# TASK DETAILS:
Only lines containing "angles" are wanted from the data below. Copy those lines.
■ ■ ■
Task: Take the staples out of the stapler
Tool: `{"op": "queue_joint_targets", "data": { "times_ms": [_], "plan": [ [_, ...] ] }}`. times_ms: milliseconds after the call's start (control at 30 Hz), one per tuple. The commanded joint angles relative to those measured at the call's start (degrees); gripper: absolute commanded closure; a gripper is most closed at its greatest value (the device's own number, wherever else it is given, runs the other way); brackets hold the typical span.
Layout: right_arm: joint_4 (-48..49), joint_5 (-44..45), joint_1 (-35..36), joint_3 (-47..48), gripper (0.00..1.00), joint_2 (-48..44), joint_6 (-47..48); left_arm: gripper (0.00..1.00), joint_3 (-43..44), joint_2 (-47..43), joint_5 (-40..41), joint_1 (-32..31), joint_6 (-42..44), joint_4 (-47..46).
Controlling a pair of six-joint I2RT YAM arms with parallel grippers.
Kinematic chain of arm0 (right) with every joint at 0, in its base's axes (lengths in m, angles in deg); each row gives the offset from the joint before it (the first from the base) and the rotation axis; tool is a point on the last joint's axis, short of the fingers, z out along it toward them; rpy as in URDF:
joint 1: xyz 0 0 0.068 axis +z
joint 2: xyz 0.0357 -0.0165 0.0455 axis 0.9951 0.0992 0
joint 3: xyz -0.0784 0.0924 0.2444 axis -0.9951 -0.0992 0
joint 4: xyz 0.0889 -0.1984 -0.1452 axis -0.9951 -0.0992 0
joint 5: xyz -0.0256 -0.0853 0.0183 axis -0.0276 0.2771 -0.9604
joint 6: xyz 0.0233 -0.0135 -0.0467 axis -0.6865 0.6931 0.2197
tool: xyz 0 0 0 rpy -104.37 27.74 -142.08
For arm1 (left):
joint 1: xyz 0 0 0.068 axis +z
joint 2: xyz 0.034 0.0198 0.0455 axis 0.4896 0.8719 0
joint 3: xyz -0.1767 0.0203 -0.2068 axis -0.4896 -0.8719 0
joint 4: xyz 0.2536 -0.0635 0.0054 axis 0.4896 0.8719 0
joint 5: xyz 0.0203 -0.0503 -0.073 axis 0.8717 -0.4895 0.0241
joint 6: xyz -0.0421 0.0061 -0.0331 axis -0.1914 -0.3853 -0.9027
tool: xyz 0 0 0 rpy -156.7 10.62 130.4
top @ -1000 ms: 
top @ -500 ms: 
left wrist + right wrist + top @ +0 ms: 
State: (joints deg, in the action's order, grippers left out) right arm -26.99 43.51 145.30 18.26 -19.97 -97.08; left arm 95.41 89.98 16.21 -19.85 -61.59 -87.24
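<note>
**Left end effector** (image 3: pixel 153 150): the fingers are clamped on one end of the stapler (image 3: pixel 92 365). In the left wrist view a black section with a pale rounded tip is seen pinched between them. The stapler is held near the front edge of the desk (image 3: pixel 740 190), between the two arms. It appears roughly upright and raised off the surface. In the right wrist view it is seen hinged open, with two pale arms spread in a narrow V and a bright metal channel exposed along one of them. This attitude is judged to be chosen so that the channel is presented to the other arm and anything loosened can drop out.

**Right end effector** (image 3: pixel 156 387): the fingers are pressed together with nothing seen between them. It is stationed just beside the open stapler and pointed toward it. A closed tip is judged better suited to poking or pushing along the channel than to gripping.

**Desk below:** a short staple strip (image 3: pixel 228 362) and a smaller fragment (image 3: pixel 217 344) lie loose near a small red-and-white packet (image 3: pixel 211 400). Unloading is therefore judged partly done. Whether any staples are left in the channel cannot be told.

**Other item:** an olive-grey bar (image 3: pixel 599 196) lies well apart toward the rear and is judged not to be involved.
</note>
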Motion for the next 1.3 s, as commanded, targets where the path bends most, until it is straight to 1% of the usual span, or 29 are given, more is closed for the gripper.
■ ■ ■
# ANSWER TO THE EXERCISE:
Tool: `{"op": "queue_joint_targets", "data": { "times_ms": [_], "plan": [ [_, ...] ] }}`. times_ms: milliseconds after the call's start (control at 30 Hz), one per tuple. The commanded joint angles relative to those measured at the call's start (degrees); gripper: absolute commanded closure; a gripper is most closed at its greatest value (the device's own number, wherever else it is given, runs the other way); brackets hold the typical span.
Kinematic chain of arm0 (right) with every joint at 0, in its base's axes (lengths in m, angles in deg); each row gives the offset from the joint before it (the first from the base) and the rotation axis; tool is a point on the last joint's axis, short of the fingers, z out along it toward them; rpy as in URDF:

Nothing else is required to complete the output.